### Task prompt:
The answer is the full set of records below, transcribed exactly.

### Records shown:

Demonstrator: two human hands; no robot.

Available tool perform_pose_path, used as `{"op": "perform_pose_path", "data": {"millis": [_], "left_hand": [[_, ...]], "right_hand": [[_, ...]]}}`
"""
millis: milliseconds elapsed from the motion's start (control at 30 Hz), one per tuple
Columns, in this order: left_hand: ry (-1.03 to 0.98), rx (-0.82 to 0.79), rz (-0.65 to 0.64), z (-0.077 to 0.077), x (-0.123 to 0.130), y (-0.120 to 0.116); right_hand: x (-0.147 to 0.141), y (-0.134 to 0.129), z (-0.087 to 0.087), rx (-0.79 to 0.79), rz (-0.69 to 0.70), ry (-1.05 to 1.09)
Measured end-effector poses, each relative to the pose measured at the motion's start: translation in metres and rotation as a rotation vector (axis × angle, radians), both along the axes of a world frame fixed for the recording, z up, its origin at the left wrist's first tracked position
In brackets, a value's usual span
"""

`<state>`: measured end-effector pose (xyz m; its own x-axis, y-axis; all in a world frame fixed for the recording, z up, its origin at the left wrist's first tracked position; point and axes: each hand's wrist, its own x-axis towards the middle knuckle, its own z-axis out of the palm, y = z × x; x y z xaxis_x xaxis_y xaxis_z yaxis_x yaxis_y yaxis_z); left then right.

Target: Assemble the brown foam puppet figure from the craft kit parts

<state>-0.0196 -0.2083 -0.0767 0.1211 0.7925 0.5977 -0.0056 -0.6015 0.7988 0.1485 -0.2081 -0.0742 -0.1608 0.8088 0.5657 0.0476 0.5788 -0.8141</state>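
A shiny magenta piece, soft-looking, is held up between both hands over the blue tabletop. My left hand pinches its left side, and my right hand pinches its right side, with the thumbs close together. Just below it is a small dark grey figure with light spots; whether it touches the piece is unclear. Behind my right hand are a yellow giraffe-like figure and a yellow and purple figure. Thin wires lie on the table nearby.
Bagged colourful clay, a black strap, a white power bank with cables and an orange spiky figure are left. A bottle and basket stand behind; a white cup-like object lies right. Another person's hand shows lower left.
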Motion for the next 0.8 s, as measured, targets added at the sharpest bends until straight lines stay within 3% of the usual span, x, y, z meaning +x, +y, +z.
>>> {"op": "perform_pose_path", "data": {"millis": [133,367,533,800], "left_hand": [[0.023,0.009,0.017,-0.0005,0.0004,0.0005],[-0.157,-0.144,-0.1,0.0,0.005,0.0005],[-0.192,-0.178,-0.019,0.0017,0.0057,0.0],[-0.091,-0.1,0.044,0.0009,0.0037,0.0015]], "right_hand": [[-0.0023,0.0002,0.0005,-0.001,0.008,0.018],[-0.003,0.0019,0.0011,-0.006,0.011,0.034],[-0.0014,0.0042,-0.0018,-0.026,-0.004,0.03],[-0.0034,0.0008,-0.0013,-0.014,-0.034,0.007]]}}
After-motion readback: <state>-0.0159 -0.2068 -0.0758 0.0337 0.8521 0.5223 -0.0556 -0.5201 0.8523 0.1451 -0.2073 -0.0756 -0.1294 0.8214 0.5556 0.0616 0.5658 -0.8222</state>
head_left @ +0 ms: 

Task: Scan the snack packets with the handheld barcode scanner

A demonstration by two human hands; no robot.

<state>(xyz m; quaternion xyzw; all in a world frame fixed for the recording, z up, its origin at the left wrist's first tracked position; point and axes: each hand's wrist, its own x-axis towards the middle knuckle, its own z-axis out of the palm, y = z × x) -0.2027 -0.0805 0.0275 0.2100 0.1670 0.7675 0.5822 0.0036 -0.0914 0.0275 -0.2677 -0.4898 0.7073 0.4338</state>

### Answer box:
Demonstrator: two human hands; no robot.

Available tool perform_pose_path, used as `{"op": "perform_pose_path", "data": {"millis": [_], "left_hand": [[_, ...]], "right_hand": [[_, ...]]}}`
"""
millis: milliseconds elapsed from the motion's start (control at 30 Hz), one per tuple
Columns, in this order: left_hand: ry (-1.03 to 0.98), rx (-0.82 to 0.79), rz (-0.65 to 0.64), z (-0.077 to 0.077), x (-0.123 to 0.130), y (-0.120 to 0.116); right_hand: x (-0.147 to 0.141), y (-0.134 to 0.129), z (-0.087 to 0.087), rx (-0.79 to 0.79), rz (-0.69 to 0.70), ry (-1.05 to 1.09)
Measured end-effector poses, each relative to the pose measured at the motion's start: translation in metres and rotation as a rotation vector (axis × angle, radians), both along the axes of a world frame fixed for the recording, z up, its origin at the left wrist's first tracked position
In brackets, a value's usual span
"""

`<state>`: measured end-effector pose (xyz m; its own x-axis, y-axis; all in a world frame fixed for the recording, z up, its origin at the left wrist's first tracked position; point and axes: each hand's wrist, its own x-axis towards the middle knuckle, its own z-axis out of the palm, y = z × x; x y z xaxis_x xaxis_y xaxis_z yaxis_x yaxis_y yaxis_z); left then right.

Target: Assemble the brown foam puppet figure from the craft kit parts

<state>-0.0196 -0.2083 -0.0767 0.1211 0.7925 0.5977 -0.0056 -0.6015 0.7988 0.1485 -0.2081 -0.0742 -0.1608 0.8088 0.5657 0.0476 0.5788 -0.8141</state>
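A shiny magenta piece, soft-looking, is held up between both hands over the blue tabletop. My left hand pinches its left side, and my right hand pinches its right side, with the thumbs close together. Just below it is a small dark grey figure with light spots; whether it touches the piece is unclear. Behind my right hand are a yellow giraffe-like figure and a yellow and purple figure. Thin wires lie on the table nearby.
Bagged colourful clay, a black strap, a white power bank with cables and an orange spiky figure are left. A bottle and basket stand behind; a white cup-like object lies right. Another person's hand shows lower left.
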Motion for the next 0.8 s, as measured, targets added at the sharpest bends until straight lines stay within 3% of the usual span, x, y, z meaning +x, +y, +z.
>>> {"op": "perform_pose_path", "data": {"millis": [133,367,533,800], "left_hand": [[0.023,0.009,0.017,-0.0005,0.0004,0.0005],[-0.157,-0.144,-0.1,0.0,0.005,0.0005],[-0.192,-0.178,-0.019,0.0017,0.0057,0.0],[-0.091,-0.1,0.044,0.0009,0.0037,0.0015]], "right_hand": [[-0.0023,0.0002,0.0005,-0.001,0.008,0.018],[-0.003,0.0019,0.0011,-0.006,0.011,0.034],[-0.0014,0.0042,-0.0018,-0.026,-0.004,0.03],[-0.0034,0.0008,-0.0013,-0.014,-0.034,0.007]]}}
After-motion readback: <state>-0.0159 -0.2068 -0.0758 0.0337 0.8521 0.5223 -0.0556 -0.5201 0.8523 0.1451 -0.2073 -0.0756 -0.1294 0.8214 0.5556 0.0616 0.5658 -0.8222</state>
head_left @ +0 ms: 

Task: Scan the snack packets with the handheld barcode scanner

A demonstration by two human hands; no robot.

<state>(xyz m; quaternion xyzw; all in a world frame fixed for the recording, z up, its origin at the left wrist's first tracked position; point and axes: each hand's wrist, its own x-axis towards the middle knuckle, its own z-axis out of the palm, y = z × x) -0.2027 -0.0805 0.0275 0.2100 0.1670 0.7675 0.5822 0.0036 -0.0914 0.0275 -0.2677 -0.4898 0.7073 0.4338</state>

The exercise requires no further answer.